Sebagai pendiri radio komunitas, informan III juga memiliki pengalaman unik terkait konglomerasi media. Hal itu ia utarakan pada wawancara kepada peneliti pada hari Kamis, 27 Juli 2014 bahwa ia memiliki jaringan radio komunitasi di Sumatera Utara dan Jawa Timur. Namun sebelum menonton film Di Balik Frekuensi ia belum memahami arti penting konglomerasi media yang tidak hanya berlandaskan modal saja, tapi juga atas dasar kepentingan. Kemudian film Di Balik Frekuensi seolah memberikan pencerahan kepadanya bahwa selanjutnya ia tidak bisa menangani semua jaringan radio komunitasnya sendirian. Upayanya untuk menghindari pola kepentingan yang secara tidak sengaja akan masuk ke dalam konten radio, ia mulai dengan memotivasi dan mengajak rekannya untuk membangun radio komunitas yang sama. Dalam arti, ia tidak lagi melatih ataupun ikut campur tangan dalam mengurus konten siaran radio.
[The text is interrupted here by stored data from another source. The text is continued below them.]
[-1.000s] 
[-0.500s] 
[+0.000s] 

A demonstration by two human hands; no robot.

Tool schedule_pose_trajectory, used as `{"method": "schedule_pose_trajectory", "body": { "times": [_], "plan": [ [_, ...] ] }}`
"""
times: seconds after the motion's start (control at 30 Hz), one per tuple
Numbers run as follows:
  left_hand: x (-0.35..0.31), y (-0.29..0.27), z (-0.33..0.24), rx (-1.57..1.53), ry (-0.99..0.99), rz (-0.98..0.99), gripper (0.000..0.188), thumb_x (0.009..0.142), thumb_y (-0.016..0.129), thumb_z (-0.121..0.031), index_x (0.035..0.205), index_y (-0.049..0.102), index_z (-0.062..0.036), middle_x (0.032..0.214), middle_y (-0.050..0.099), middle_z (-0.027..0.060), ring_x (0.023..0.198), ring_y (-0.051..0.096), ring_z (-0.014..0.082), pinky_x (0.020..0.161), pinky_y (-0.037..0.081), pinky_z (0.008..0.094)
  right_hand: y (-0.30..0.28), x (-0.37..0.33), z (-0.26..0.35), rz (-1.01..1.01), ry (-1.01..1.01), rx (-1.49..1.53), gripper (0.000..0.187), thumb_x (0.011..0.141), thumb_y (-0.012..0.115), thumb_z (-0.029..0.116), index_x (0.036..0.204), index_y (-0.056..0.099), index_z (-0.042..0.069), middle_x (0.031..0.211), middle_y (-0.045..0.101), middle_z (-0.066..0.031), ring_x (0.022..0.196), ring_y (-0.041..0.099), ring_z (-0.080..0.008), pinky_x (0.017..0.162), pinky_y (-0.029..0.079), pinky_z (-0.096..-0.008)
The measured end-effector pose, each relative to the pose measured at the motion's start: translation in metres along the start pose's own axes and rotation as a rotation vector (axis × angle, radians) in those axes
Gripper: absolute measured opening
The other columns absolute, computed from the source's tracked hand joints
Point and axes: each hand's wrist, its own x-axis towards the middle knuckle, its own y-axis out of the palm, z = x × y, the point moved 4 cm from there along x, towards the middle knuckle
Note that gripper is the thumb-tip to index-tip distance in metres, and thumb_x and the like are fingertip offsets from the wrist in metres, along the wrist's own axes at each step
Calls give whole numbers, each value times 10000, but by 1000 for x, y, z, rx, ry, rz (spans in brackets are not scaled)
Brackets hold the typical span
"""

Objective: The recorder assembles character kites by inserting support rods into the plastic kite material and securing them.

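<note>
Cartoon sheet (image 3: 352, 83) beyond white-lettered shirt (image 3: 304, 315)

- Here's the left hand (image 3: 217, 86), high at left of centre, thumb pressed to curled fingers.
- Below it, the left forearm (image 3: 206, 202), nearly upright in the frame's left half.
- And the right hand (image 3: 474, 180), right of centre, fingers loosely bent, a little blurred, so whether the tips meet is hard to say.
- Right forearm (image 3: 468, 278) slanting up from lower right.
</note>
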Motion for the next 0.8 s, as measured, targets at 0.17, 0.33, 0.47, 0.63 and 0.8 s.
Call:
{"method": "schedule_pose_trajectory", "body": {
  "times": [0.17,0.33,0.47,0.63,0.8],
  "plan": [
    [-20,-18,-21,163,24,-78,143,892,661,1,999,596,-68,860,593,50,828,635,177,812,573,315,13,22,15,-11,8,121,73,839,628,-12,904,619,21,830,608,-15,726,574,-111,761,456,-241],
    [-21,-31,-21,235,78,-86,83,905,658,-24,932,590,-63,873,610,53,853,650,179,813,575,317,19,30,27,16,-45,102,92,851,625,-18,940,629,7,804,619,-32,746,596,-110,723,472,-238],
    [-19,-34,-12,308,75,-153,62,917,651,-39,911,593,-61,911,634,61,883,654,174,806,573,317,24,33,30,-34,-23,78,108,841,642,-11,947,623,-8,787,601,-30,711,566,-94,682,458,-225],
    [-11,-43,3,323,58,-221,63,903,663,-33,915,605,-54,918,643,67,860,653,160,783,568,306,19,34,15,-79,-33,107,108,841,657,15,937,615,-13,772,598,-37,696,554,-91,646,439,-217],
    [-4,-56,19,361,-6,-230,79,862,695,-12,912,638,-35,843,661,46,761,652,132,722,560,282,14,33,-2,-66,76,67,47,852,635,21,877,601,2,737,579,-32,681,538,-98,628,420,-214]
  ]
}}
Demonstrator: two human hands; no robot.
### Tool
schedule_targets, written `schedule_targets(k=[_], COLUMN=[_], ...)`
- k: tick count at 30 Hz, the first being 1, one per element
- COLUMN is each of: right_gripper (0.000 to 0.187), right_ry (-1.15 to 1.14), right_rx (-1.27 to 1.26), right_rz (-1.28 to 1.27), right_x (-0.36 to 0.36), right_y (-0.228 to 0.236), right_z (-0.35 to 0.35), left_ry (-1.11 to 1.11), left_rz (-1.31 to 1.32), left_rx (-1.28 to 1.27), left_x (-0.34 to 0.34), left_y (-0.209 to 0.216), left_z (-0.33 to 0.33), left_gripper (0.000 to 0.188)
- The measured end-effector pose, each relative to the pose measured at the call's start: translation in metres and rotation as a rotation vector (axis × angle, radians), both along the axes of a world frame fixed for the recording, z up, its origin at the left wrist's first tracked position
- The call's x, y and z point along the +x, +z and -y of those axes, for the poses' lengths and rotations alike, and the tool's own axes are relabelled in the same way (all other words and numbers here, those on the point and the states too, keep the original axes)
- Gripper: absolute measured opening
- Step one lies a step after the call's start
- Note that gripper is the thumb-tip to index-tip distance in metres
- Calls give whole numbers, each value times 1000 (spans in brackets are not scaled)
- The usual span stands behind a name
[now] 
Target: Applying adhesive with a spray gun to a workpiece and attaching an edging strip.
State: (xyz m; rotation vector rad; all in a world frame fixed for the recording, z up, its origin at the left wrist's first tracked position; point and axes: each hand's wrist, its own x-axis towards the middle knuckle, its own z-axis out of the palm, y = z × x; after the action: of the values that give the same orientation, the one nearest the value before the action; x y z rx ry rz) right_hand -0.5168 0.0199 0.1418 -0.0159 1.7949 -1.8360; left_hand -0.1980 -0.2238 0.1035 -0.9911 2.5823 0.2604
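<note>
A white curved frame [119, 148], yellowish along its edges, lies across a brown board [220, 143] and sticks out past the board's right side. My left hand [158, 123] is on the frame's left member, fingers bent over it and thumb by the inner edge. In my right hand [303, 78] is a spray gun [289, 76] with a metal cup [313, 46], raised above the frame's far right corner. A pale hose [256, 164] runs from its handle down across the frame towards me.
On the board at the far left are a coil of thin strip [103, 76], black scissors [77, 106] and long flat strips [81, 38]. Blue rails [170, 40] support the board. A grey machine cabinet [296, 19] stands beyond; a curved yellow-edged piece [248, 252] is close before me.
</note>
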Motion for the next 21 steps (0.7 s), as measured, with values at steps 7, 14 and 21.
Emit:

Berbeda pula dengan pengalaman informan IV dari sisi konsumen media. Ia menyatakan kegusarannya melihat fenomena media yang telah mengarah pada kepentingan pemilik media pada masa Pemilihan Umum Presiden, Juli lalu. Ia melihat ketimpangan media dalam memberikan informasi terkait calon presiden yang maju pada tahun ini. Berdasarkan hasil referensi yang ia kumpulkan ia menemukan bahwa banyak media yang memayungi calon presiden yang bukan pilihannya. Hal ini membuatnya bingung apakah kepentingan di balik itu adalah urusan persahabatan atau malah urusan material. Ia juga menganggap peristiwa ini negatif, karena pada akhirnya calon presiden pilihannya juga melakukan cara yang sama dalam meningkatkan elektabilitas politiknya. Menurutnya ini adalah pengalaman yang sangat tidak menyenangkan sebagai konsumen media yang seharusnya dicerdaskan sekaligus dibebaskan dalam memilih.